_WHAT IS BEING ASKED_: Return every line from the one with "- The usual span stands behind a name" through the one with "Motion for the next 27", inclusive, exactly as it appears below.

=== INPUT DATA ===

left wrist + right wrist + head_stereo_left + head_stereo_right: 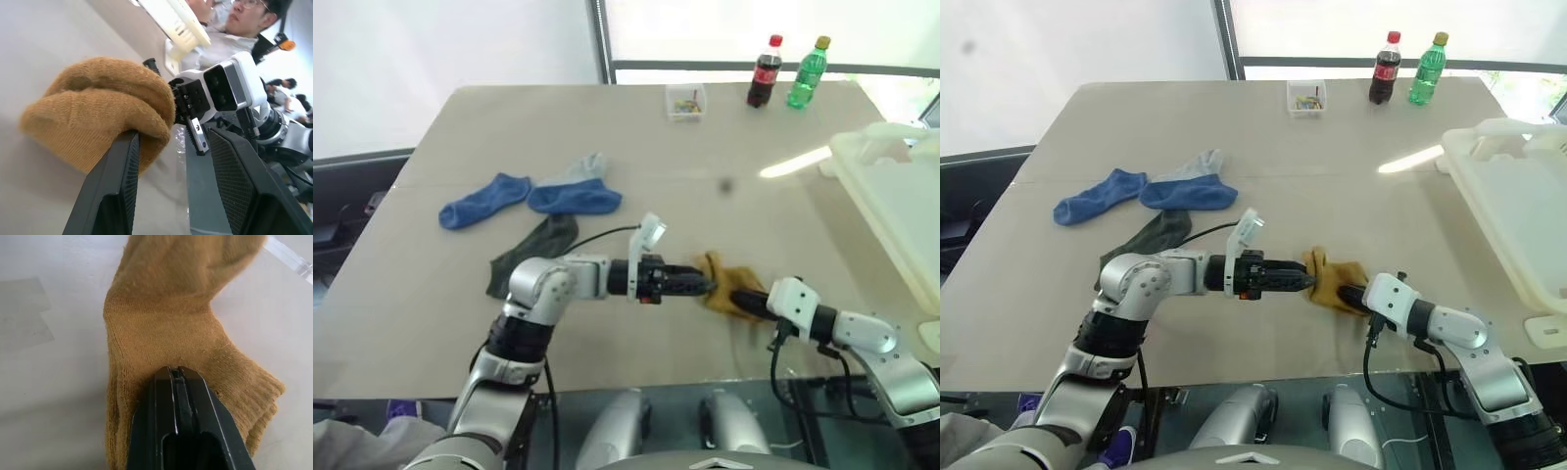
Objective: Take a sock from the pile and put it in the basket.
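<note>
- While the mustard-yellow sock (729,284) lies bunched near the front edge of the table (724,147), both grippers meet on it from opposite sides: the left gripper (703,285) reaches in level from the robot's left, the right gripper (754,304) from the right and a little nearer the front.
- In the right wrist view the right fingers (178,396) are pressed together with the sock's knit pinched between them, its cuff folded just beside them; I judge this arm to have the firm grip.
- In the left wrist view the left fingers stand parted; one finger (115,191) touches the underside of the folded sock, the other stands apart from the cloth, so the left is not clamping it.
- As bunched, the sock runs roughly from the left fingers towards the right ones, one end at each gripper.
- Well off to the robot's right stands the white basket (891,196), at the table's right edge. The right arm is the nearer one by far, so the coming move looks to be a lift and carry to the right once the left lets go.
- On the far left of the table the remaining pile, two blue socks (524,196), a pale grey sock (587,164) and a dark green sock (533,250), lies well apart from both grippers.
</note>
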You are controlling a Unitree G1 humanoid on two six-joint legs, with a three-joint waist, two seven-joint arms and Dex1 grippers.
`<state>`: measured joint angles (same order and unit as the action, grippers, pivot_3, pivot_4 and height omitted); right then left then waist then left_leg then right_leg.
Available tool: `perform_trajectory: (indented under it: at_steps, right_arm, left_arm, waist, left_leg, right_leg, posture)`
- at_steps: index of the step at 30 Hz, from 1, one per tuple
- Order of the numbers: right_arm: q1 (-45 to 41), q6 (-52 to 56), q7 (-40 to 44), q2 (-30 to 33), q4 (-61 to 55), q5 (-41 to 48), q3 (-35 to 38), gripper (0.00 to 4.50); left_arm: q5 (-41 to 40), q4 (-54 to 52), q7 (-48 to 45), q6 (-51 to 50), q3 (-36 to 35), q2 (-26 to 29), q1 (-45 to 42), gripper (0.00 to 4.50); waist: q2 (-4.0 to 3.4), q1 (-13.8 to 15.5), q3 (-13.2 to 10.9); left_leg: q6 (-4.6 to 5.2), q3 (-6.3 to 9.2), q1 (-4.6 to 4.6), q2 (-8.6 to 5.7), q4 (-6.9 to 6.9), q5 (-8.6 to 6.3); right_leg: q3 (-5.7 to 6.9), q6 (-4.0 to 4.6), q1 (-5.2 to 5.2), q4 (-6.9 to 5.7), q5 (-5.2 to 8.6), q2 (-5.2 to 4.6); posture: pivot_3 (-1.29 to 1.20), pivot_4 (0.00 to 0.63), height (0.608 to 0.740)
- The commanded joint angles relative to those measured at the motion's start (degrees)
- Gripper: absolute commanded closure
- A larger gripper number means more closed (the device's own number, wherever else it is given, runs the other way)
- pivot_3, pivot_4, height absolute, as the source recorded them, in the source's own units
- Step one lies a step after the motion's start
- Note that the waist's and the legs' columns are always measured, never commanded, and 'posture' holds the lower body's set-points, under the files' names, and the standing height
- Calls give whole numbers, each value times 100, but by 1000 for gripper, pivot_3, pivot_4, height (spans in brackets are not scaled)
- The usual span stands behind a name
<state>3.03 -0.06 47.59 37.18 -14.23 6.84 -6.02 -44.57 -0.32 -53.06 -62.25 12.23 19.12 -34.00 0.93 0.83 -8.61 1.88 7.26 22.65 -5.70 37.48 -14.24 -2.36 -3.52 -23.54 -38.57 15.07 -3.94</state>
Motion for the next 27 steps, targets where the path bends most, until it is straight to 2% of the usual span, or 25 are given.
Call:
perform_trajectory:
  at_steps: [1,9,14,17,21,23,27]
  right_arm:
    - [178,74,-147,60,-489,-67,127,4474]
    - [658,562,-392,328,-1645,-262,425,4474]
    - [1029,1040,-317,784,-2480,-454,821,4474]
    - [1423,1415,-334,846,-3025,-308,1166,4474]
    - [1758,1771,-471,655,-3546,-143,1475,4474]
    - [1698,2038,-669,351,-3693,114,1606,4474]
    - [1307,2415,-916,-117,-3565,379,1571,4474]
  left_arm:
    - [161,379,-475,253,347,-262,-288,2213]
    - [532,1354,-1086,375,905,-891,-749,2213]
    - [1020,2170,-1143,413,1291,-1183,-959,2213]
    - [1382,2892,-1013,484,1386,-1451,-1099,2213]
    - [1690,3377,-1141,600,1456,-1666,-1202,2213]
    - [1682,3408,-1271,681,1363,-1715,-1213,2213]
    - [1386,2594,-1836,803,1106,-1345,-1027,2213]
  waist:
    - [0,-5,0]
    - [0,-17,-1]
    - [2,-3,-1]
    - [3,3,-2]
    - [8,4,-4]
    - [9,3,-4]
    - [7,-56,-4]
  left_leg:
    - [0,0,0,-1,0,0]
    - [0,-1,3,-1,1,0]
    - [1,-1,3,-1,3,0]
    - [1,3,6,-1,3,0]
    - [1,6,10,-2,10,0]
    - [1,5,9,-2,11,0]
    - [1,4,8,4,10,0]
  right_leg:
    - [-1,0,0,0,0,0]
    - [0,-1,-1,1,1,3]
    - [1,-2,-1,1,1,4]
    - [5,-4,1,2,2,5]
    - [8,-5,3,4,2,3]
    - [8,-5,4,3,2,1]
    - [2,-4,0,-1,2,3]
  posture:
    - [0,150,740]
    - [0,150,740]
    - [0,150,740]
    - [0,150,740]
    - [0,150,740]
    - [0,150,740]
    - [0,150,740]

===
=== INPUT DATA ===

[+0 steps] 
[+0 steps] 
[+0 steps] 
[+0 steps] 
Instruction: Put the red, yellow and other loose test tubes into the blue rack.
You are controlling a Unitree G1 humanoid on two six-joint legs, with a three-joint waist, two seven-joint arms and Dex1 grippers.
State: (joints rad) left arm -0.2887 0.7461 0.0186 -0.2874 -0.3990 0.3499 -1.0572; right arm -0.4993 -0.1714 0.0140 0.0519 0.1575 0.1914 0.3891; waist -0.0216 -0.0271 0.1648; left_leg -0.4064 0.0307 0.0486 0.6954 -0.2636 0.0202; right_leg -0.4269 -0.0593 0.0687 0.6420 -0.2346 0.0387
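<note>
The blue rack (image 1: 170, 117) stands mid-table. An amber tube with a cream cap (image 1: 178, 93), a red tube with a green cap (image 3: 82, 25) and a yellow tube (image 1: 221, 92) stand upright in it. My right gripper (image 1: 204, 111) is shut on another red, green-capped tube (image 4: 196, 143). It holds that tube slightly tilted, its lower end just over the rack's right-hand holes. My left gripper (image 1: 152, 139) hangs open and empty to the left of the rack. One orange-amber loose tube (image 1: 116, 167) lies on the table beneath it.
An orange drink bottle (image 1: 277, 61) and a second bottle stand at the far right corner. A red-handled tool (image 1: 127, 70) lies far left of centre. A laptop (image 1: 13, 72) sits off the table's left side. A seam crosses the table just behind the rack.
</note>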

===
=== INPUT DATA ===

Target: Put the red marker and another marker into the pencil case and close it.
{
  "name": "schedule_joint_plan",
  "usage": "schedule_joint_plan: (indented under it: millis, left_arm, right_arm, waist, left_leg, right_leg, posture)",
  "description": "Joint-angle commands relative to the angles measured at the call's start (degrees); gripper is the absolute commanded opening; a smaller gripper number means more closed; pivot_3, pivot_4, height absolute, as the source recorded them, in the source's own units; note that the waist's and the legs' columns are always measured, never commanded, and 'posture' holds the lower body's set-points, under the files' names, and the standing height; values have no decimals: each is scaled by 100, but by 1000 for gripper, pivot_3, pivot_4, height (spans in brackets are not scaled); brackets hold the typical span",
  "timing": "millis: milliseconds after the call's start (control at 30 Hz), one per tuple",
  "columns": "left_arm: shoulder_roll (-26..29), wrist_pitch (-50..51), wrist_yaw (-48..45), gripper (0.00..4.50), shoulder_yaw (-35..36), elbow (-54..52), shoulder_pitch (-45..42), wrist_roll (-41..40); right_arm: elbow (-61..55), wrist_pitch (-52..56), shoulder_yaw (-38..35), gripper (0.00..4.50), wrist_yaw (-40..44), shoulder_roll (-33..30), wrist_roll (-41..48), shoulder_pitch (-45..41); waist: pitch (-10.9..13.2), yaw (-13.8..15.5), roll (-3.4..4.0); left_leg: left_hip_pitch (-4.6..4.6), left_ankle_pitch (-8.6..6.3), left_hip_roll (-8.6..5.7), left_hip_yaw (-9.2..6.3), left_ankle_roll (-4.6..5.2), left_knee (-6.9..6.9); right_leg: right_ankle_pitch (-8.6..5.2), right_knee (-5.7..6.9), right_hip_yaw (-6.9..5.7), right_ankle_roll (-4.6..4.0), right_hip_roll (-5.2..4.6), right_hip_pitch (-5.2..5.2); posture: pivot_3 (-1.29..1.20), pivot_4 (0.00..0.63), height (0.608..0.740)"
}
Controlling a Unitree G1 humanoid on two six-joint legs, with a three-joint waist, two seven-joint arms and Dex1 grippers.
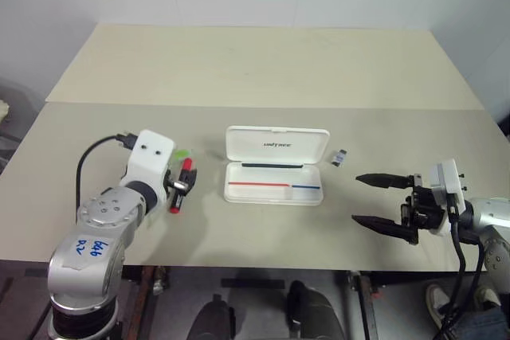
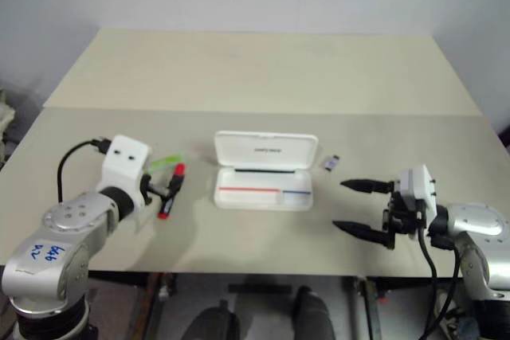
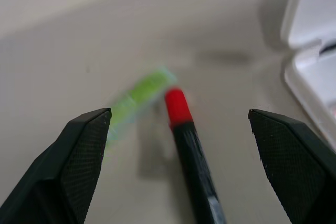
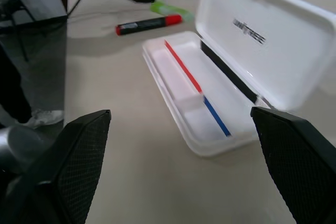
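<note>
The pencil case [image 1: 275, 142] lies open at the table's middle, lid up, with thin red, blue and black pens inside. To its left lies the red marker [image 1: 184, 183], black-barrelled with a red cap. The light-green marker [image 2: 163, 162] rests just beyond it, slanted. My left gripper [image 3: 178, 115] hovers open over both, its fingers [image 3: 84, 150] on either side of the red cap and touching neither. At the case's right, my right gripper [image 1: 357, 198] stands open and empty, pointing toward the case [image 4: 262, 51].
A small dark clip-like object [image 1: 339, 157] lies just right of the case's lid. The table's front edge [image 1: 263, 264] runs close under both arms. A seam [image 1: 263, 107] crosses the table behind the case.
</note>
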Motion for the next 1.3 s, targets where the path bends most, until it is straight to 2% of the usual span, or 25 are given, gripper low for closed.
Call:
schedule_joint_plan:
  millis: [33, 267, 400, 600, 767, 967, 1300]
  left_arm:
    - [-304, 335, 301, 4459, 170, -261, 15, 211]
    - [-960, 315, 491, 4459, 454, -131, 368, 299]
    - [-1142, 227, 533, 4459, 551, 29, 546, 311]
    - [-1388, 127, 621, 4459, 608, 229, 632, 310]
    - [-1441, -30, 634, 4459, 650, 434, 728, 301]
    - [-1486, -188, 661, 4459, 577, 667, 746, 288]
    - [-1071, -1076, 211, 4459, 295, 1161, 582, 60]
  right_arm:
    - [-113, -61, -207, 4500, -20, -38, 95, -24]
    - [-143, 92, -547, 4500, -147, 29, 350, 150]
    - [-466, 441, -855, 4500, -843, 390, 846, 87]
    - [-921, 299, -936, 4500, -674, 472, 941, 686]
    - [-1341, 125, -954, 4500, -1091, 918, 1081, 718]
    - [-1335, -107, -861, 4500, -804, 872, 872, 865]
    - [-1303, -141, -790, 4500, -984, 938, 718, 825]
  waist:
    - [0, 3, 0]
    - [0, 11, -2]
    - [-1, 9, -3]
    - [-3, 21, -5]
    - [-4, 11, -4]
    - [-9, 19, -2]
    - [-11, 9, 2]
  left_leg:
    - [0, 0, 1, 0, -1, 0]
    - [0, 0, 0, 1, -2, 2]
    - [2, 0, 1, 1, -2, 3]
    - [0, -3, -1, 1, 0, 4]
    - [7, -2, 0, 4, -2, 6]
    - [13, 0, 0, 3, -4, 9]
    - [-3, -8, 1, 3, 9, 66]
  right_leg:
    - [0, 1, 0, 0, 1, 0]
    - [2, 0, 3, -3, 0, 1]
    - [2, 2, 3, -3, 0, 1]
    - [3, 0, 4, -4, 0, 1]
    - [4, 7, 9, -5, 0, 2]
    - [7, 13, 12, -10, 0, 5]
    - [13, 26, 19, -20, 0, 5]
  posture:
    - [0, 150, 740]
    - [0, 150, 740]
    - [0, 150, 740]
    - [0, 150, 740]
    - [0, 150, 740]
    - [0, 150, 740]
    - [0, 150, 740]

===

_EXERCISE RESPONSE_:
- The usual span stands behind a name
<state>3.03 -0.06 47.59 37.18 -14.23 6.84 -6.02 -44.57 -0.32 -53.06 -62.25 12.23 19.12 -34.00 0.93 0.83 -8.61 1.88 7.26 22.65 -5.70 37.48 -14.24 -2.36 -3.52 -23.54 -38.57 15.07 -3.94</state>
Motion for the next 27 steps, targets where the path bends most, until it is straight to 2% of the usual span, or 25 are given.

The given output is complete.